A star's life ends with a bang, exploding in a spectacular supernova. Spotting those first rays of light is a rare occurrence—a chance of one in a million, scientists say. But an amateur astronomer accidently captured just such an event while testing out his new camera.
On September 20, 2016 Victor Buso, locksmith and amateur astronomer, was taking pictures of galaxies on his rooftop in Rosario Argentina. As Newsweek’s Katherine Hignett reports, he was not entirely happy with his images, so he set his sights on a spiral galaxy 86 million light years away called NGC 613—one he'd hear had a greater chance of producing supernovae.
And though he didn't set out to find the incredibly rare wink of light, as Mary Beth Griggs reports for Popular Science, after 45 minutes of taking pictures, Buso noticed a tiny speck in the corner of his shot. He watched it grow brighter over time, capturing the birth of a supernova.
Buso knew he had something and quickly sought out the advise of fellow amateur astronomer Sebastian Otero, Griggs reports. Together the duo submitted the find to the Transient Name Server, a database of short-lived astronomical phenomena.
Researchers quickly joined in on the analysis, but as Griggs reports, Melina Bersten, researcher at the Instituto de Astrofísica de La Plata in Argentina realized the significance of the find. Along with a team of researchers, Bersten studied these early stages of supernovae life, naming the supernova SN 2016gkg. They published their results this week in the journal Nature.
Scientists believe this is the first time a photograph has captured this early phase of supernova formation, which only lasts a few minutes, Hignett writes. “Some supernova have been discovered hours after explosion. But Victor Buso caught the exact minutes when the supernova was being born,” Bersten, who was lead author of the new study, tells Newsweek.
Before Buso made his observation, scientists had only theorized the process of a supernova’s creation. The idea was that an explosive shockwave starts in the star’s core, traveling outward. When it reaches the surface, it releases a burst of energy, according to a press release. Now, they have evidence of this event.

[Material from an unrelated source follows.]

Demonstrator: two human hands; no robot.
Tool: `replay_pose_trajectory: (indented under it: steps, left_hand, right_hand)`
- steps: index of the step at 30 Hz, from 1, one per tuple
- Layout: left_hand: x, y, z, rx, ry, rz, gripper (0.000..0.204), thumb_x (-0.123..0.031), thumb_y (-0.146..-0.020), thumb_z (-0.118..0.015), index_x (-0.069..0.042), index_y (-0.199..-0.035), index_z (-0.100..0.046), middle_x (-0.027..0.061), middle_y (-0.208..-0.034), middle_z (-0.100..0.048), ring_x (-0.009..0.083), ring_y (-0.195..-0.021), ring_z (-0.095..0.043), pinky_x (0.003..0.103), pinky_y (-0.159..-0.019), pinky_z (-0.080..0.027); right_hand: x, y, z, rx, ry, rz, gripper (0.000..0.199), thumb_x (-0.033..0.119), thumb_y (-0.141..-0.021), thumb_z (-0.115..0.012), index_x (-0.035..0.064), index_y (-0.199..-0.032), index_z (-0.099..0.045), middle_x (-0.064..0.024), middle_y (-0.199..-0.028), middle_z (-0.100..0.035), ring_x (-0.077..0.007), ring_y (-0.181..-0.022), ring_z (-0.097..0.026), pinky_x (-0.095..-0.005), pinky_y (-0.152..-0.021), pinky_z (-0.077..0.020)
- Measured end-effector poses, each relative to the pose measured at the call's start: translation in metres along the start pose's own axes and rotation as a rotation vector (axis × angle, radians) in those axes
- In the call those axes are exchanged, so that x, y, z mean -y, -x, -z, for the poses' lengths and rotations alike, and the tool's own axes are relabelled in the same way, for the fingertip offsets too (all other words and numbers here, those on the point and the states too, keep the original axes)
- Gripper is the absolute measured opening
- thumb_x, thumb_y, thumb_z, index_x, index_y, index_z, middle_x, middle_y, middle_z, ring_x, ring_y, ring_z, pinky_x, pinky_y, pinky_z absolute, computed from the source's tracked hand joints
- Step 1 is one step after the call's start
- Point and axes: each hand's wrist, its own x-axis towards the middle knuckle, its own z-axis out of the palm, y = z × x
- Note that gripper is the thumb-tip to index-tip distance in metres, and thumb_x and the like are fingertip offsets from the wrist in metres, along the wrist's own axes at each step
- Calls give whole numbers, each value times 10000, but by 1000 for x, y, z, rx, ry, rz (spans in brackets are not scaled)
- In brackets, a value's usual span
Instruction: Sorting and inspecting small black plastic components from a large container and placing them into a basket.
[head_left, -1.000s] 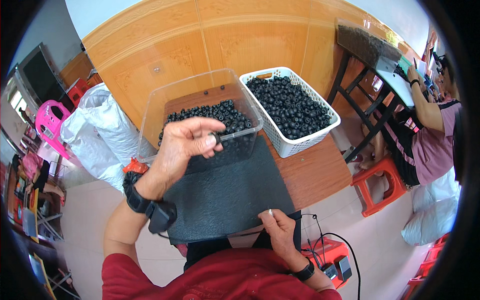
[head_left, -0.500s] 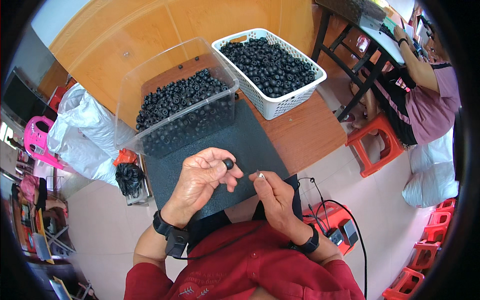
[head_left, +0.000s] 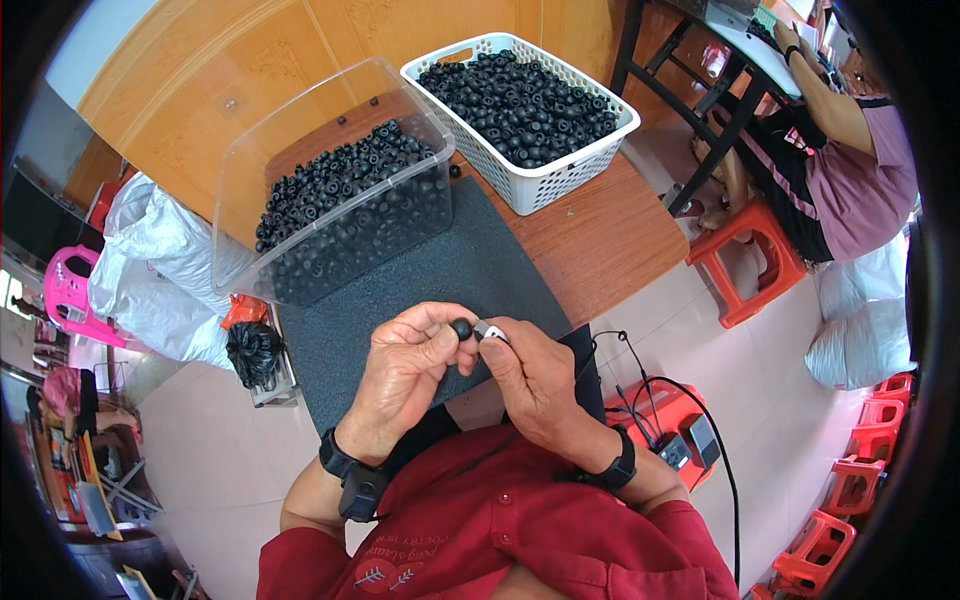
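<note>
Above the dark mat (head_left: 490,250), my left hand (head_left: 395,375) pinches a small round black piece (head_left: 462,328) between thumb and fingertips. My right hand (head_left: 545,385) is closed around a small tool with a pale end and a short blade (head_left: 493,333). The blade's tip meets the right side of the black piece, or lies right beside it; the exact contact is hidden by fingers. Beyond my hands stands a clear plastic bin (head_left: 232,190) partly filled with similar black pieces. Right of it, a white perforated basket (head_left: 565,182) is heaped with more of them.
Both containers stand on a brown wooden table (head_left: 625,235) against a wood panel. A few loose pieces lie near the bin. White sacks (head_left: 150,250) and a black bag (head_left: 254,350) are at left. A red stool (head_left: 665,420) with cables is at right. Another person sits farther right.
My right hand has moved in to my left, bringing the blade up against the black piece. The left hand keeps its pinch. The whole view has shifted slightly.
</note>
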Motion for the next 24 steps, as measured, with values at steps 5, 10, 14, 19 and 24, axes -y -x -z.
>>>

The chances of the observation are exceedingly rare. "If we think that on average each galaxy roughly produces one supernova per century, and that a century contains nearly 900 thousand hours, then the chance probability of observing the right galaxy at the right moment is not much greater than one in a million,” Bersten says in a press release. But the true chances are even smaller since the rare event can only be seen at night and when the sky is clear.

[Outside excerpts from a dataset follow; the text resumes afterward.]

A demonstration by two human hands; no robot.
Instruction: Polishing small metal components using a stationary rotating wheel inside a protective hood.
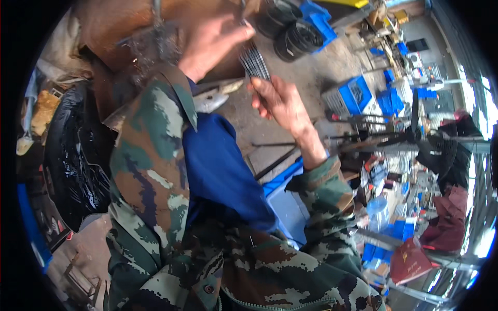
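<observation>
Both of my arms, in camouflage sleeves, are raised in front of me. My right hand (282,103) is closed around the lower end of a bundle of thin grey metal rods (254,61). My left hand (210,41) is above it, with the fingertips pinching the upper end of the same bundle. The bundle stands roughly upright between the two hands, and its top is hidden behind my left fingers. A blue lining shows inside my left sleeve.
Coils of black wire (298,36) lie on the concrete floor beyond my hands. Blue crates (355,93) stand to the right, and a blue bin (285,202) sits under my right arm. Long metal bars (275,163) lie on the floor. A black tyre-like mass (78,155) fills the left.
</observation>
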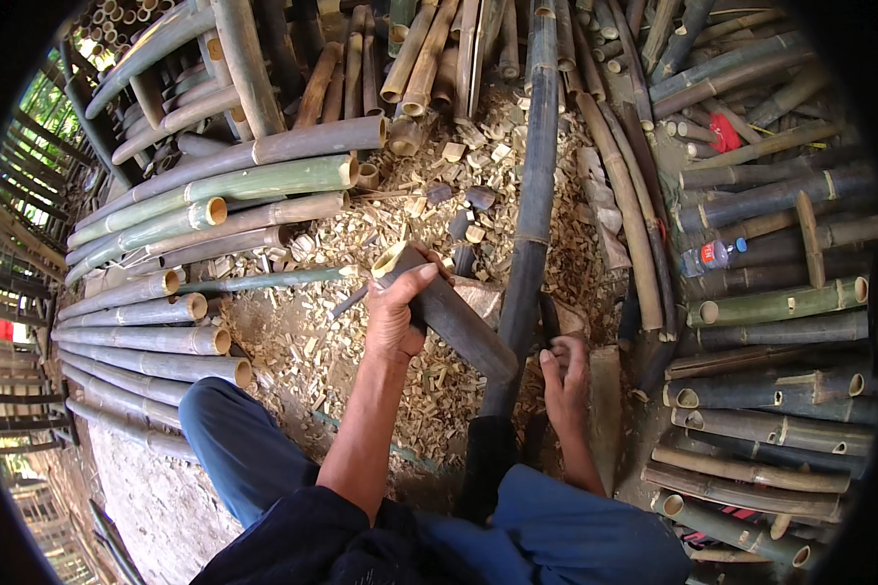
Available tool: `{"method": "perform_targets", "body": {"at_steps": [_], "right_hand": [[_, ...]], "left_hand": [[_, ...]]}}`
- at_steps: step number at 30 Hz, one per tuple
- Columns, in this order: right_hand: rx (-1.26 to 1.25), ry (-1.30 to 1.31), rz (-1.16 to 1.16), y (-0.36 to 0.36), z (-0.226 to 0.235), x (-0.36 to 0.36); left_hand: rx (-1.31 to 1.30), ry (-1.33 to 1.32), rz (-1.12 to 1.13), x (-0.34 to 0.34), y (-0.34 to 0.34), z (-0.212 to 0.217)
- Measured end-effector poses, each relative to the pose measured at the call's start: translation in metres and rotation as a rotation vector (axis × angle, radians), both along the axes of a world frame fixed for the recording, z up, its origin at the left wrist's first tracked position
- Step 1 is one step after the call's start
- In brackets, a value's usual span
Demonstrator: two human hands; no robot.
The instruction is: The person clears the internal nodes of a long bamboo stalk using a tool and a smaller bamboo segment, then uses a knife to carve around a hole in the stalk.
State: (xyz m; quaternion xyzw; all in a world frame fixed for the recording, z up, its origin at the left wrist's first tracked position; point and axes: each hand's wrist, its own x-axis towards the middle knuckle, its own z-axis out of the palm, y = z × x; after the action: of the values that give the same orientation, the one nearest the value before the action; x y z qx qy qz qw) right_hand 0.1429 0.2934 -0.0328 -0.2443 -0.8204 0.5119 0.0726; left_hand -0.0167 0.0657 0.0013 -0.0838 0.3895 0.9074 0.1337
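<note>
My left hand [401,304] is wrapped around the upper part of a short dark bamboo piece [458,322]. Its pale, hollow cut end tilts up to the left, and its lower end overlaps the long dark bamboo pole [530,229] that runs away from between my legs. Whether the two touch I cannot tell. On the pole's right side, low down, is my right hand [565,369] with its fingers curled in. What it holds, if anything, is hidden. Just beyond its fingertips shows a narrow dark object [549,317], of unclear kind.
Pale wood chips [332,341] cover the ground. Cut bamboo poles [234,210] lie stacked at left, with a bamboo frame [195,73] behind. More bamboo pieces [780,302] are piled at right, where a plastic bottle [714,255] lies. Several dark offcuts [463,258] lie among the chips.
</note>
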Motion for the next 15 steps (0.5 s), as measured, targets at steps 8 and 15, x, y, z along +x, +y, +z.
{"method": "perform_targets", "body": {"at_steps": [8,15], "right_hand": [[0.520,-0.166,0.125,0.044,-0.062,0.027],[-0.288,-0.186,-0.145,0.062,-0.023,0.029]], "left_hand": [[-0.230,0.283,-0.027,0.007,0.029,0.026],[-0.519,0.387,0.086,0.013,0.054,0.058]]}}
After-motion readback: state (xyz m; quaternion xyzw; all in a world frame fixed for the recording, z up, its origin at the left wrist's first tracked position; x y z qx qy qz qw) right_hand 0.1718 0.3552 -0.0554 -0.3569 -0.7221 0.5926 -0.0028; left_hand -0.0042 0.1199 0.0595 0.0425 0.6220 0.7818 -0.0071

Researchers hope they can capture the next discovery without leaving it up to chance. As Griggs reports, facilities to monitor such events in their initial stage are in the works. But, as Bersten tells Popular Science, Buso’s discovery showcases what amateur astronomers are capable of doing in their own backyards.
Editor's Note February 25, 2018: The location of the supernova in the image has been corrected. It appears in the lower right of the galaxy, not the lower left.